Kees Melief, CSO, ISA Pharmaceuticals

Whole genome sequencing of the cancer cells early after diagnosis of cancer for each patient. Installment of personalized targeted drug and immunotherapies based on the mutations found in the cancer cells of each patient. Application of these therapies as early in the disease course as possible.

Jennifer Wheler, consulting CMO, Precirix

The biggest opportunities to improve cancer care lie in the development of regulatory pathways for personalized, “n-of-one” combination approaches.  While biomarker-driven selection of patients has significantly improved outcomes, most patients will eventually develop resistance, and the great majority need combinations of drugs upfront, to prevent resistance from developing – if not for cure, than for more long term, durable responses.  While the momentum and investment in the development of novel therapies needs to continue, it is also true that much can be made of the drugs that are currently available and approved.  

Rather than relying on the few academic centers where patients can be treated “off label” with combinations selected for their specific molecular and “omic” results, improvement in outcomes will be significant when this model can be adopted within a regulatory structure, and when access to results of these treatments can be made available.

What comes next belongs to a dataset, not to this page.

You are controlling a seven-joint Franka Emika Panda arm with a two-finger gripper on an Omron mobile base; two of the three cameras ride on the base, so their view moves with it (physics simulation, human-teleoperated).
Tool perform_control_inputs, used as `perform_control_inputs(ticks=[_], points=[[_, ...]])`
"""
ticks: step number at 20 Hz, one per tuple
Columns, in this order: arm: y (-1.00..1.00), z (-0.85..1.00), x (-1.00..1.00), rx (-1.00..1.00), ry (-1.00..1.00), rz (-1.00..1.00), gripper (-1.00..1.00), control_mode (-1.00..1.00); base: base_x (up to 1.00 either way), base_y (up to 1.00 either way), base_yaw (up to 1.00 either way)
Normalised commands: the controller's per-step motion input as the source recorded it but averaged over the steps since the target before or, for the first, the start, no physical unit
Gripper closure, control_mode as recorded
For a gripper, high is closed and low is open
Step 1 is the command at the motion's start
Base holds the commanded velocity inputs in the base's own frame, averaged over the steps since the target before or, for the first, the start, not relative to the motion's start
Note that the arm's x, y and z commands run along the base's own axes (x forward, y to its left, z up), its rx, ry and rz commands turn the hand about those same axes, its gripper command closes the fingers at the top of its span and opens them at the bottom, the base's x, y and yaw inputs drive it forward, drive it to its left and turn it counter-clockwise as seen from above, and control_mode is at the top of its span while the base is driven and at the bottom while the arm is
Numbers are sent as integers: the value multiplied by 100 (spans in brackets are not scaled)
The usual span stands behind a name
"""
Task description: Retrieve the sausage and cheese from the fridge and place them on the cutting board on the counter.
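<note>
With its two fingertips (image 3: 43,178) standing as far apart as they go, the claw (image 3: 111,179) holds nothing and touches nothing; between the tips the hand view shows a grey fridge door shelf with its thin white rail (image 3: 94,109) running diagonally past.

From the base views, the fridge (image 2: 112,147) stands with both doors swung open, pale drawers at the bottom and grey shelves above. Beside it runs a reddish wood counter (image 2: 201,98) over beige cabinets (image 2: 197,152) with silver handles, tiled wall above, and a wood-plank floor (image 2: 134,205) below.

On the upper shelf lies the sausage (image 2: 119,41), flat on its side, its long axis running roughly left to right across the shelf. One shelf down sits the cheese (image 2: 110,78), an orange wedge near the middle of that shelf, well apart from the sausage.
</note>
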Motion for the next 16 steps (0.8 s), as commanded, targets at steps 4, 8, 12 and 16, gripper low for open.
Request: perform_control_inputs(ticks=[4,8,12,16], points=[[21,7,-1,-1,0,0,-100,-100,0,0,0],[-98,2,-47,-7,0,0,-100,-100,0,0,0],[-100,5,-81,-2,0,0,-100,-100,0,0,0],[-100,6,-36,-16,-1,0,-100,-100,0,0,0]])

In addition to a focus on improvement of cancer therapies, it is important to improve cancer care on a society level with a broader network of palliative care centers and access to in-home palliative care.  Supporting improvements in end-of-life care, and bringing this stage of life into more mainstream conversation is critical.  To alleviate suffering and empower choice for end stage cancer patients is a societal duty just as working towards equal access to affordable cancer drugs is an urgent priority.

Ian Wilson, CEO, ImaginAb

Cancer diagnosis must be early and accurate and determining the right treatment must be made more accurately For example the use of liquid biopsy based assay and whole body imaging are complementary tools to aid early diagnosis and staging of cancer, along with determining correct treatment.

Why this is a great opportunity is that many drug only work on specific subpopulations of cancer patients due to the phenotype of the tumor, location of the tumor and previous treatment cycles. For example the great success of immuno-oncology has shown great improvement in lifespan but only works in a subset of patients. By being able to select and monitor patients to determine when and if they should receive cancer immunotherapy and to highlight adverse events more quickly would improve management of these cancer patients.

ImaginAb Inc has developed an in vivo imaging agent (CD8 ImmunoPET) that can detect a patient CD8+ T cell throughout their body. By doing so, this would allow the clinician to determine if and when to give immunotherapy, what type or combination to give, and provide an early read out of drug action.

Klaas Zuideveld, CEO, Versameb

The biggest opportunities to improve cancer care I see are in therapeutics, and particularly new modalities such as RNA, which can effectively address different tumor targets simultaneously.